What does it take to be really innovative?
Nielsen Co. includes two candy companies on its list of innovation winners. Why?
You’ve all heard the clichés regarding innovation: “Thinking out of the box,” “New products are the lifeblood of a company,” “Better to ask for forgiveness than permission,” and one of my favorites, “Unless you’re the lead dog, the view never changes.”
But, hey, what does it take to be really innovative? Or is it true that we’re all just copying what’s been done before, simply tweaking and twisting concepts in a 21st century way.
Perhaps it’s time to revisit what innovation means as it relates to product development since new products are,if not the lifeblood,certainly a catalyst for sales growth.
The folks at the Nielsen Co. recently published their views on “Breakthrough Innovation” as it applies to consumer packaged goods (CPG) companies. Naturally, within its list of 14 Breakthrough Innovation Winners were two candy companies: Nestle’s Skinny Cow launch and The Hershey Co’s debut of Reese’s Minis.
According to Nielsen, it evaluated more than 3,400 consumer products launched in 2011. Taking the notion that innovation is more of a discipline than an art, the company determined that there were three core disciplines critical to attaining demand-driven innovation: Demand-driven insight; demand-driven development and pervasive leadership.
Within that context, Nielsen established three criteria that qualified products as potential breakthrough innovations: distinctiveness, relevance and endurance. To be distinct, the new product had to “deliver a new value proposition” — reformulations, repackaging, size changes, repositioning and other minor changes didn’t cut it.
With regards to relevance, the product had to “generate a minimum of $50 million in year-one U.S. sales. OK, I understand that eliminates nearly 98 percent of my audience, but bear with me on this. After all, just because you’re not in that league, doesn’t mean you can’t pick something up from the big boys.
And the third criteria was probably the killer — achieve at least 90 percent of year one sales the second year. Everyone knows repeat sales after trial are crucial to having a successful new product launch. Replicating first year numbers the second year definitely stamps a new product launch as a winner.
The report than drills down into the three key disciplines, providing some really valuable insights about each and every discipline. For example, within the demand-driven insight, it’s not always easy to identify unmet demand.
As the Nielsen report points out, if Henry Ford had asked what people wanted as a means of improving transportation, they would have said faster horses. Moreover, as the treatise on innovation states, “Searching for opportunity by exploring the landscape of latent demand is no simple task. It’s a voyage of negative discovery: searching for what’s missing and imperfect in consumers’ lives.”
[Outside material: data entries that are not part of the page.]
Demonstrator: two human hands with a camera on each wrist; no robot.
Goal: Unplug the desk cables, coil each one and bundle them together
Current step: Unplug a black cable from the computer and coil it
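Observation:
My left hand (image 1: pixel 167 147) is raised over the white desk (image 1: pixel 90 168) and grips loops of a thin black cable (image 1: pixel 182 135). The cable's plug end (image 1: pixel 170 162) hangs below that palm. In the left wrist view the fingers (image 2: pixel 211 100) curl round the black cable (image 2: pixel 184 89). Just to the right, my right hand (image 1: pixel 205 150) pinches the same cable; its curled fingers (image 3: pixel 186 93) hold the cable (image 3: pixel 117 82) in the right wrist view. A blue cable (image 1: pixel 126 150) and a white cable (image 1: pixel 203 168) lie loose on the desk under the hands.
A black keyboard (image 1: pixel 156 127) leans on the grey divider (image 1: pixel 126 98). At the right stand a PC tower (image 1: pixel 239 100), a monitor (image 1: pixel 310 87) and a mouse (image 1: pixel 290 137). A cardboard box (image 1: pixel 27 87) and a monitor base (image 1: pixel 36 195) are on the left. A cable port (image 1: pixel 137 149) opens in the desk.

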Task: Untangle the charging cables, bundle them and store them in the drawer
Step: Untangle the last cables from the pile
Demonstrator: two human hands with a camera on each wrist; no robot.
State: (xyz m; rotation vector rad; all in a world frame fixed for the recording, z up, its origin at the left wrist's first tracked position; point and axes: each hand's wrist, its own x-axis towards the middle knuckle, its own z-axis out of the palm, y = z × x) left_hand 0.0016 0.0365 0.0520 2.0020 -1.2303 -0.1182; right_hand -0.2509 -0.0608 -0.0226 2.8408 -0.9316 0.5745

And that clearly is what led Hershey in its development of Reese’s Minis. In its spotlight on how Hershey came to developing the product item, Nielsen reports that then Senior Marketing Director Mike DePanfilis acknowledged that the brand’s record on innovation was lacking at best.
In talking to consumers through 24 focus groups, DePanfilis and his team discovered an opportunity; namely, that the current Reese’s product “provided an inadequate solution to major usage occasions — notably, in the car and at work. Unwrapping was a hassle, eating was messy and the paper liners created a guilt-inducing tally of consumption.”
Enter “hand-to-mouth” consumption and the launch of Reese’s Minis. Actually, it took quite a bit of work to replicate the Reese’s Pieces experience in a Mini as DePanfilis details in Nielsen’s report. That’s where the discipline and “pervasive leadership” comes in.
As for Nestle’s Skinny Cow launch, Nielsen describes the difficulty involved with transferring a well-know brand into an entirely different category, that is from the ice cream aisle to the candy section.
Again, the goal was to satisfy an unmet need, specifically, “consumers looking for assistance in living healthier lives without undesirable sacrifices, inconvenience or cost.”
Nestle’s R&D embraced the challenge of “…making sure that shoppers literally fall over our product.” They also saw the need to expand the product’s presence beyond the candy aisle and into areas where Skinny Cow consumers are likely to shop, such as the Lean Cuisine section of the freezer bank.
Recognizing the loyalty and love Skinny Cow consumers exhibited, the marketing team orchestrated a social media blitz involving coupons for free trial boxes and e-coupons for sharing with friends. This, in turn, “created buzz and demand for the product before it even hit the stores.”
Again, I recognize that these multinationals have the resources small and midsized companies don’t have. Still, multinationals don’t have a lock on insight or innovation. Introducing discipline into the innovation process can work for large and small confectionery companies. And, as these product launches reveal, it doesn’t squelch creativity in the least.